## What you have to do
Retype the listing below, keeping every line the same.

## Source material
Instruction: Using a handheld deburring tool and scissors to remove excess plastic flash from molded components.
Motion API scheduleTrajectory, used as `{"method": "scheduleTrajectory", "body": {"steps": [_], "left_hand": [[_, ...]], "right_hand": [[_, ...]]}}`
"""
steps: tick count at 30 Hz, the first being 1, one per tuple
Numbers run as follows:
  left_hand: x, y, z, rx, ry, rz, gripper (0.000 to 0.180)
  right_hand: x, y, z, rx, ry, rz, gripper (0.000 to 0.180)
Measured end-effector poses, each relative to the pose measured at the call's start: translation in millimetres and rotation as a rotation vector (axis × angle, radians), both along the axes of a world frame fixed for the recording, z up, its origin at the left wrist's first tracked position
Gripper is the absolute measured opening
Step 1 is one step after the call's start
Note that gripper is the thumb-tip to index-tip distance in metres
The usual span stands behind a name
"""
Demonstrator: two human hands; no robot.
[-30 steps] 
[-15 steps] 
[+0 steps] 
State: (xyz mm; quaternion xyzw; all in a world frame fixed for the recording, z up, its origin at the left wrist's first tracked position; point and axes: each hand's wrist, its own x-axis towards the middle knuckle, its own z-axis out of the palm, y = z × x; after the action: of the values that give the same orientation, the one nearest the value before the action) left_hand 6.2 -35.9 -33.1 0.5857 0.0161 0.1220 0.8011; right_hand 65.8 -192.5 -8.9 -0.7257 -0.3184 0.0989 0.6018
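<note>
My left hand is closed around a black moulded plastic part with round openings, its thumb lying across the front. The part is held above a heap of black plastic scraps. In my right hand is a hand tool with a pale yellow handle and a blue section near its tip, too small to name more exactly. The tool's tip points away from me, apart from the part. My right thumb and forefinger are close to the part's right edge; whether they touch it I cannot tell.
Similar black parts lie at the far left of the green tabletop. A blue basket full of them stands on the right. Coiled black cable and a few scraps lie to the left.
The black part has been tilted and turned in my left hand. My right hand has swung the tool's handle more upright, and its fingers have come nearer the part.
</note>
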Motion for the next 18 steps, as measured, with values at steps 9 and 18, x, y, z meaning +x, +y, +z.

## Task solution
Instruction: Using a handheld deburring tool and scissors to remove excess plastic flash from molded components.
Motion API scheduleTrajectory, used as `{"method": "scheduleTrajectory", "body": {"steps": [_], "left_hand": [[_, ...]], "right_hand": [[_, ...]]}}`
"""
steps: tick count at 30 Hz, the first being 1, one per tuple
Numbers run as follows:
  left_hand: x, y, z, rx, ry, rz, gripper (0.000 to 0.180)
  right_hand: x, y, z, rx, ry, rz, gripper (0.000 to 0.180)
Measured end-effector poses, each relative to the pose measured at the call's start: translation in millimetres and rotation as a rotation vector (axis × angle, radians), both along the axes of a world frame fixed for the recording, z up, its origin at the left wrist's first tracked position
Gripper is the absolute measured opening
Step 1 is one step after the call's start
Note that gripper is the thumb-tip to index-tip distance in metres
The usual span stands behind a name
"""
Demonstrator: two human hands; no robot.
[-30 steps] 
[-15 steps] 
[+0 steps] 
State: (xyz mm; quaternion xyzw; all in a world frame fixed for the recording, z up, its origin at the left wrist's first tracked position; point and axes: each hand's wrist, its own x-axis towards the middle knuckle, its own z-axis out of the palm, y = z × x; after the action: of the values that give the same orientation, the one nearest the value before the action) left_hand 6.2 -35.9 -33.1 0.5857 0.0161 0.1220 0.8011; right_hand 65.8 -192.5 -8.9 -0.7257 -0.3184 0.0989 0.6018
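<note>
My left hand is closed around a black moulded plastic part with round openings, its thumb lying across the front. The part is held above a heap of black plastic scraps. In my right hand is a hand tool with a pale yellow handle and a blue section near its tip, too small to name more exactly. The tool's tip points away from me, apart from the part. My right thumb and forefinger are close to the part's right edge; whether they touch it I cannot tell.
Similar black parts lie at the far left of the green tabletop. A blue basket full of them stands on the right. Coiled black cable and a few scraps lie to the left.
The black part has been tilted and turned in my left hand. My right hand has swung the tool's handle more upright, and its fingers have come nearer the part.
</note>
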Motion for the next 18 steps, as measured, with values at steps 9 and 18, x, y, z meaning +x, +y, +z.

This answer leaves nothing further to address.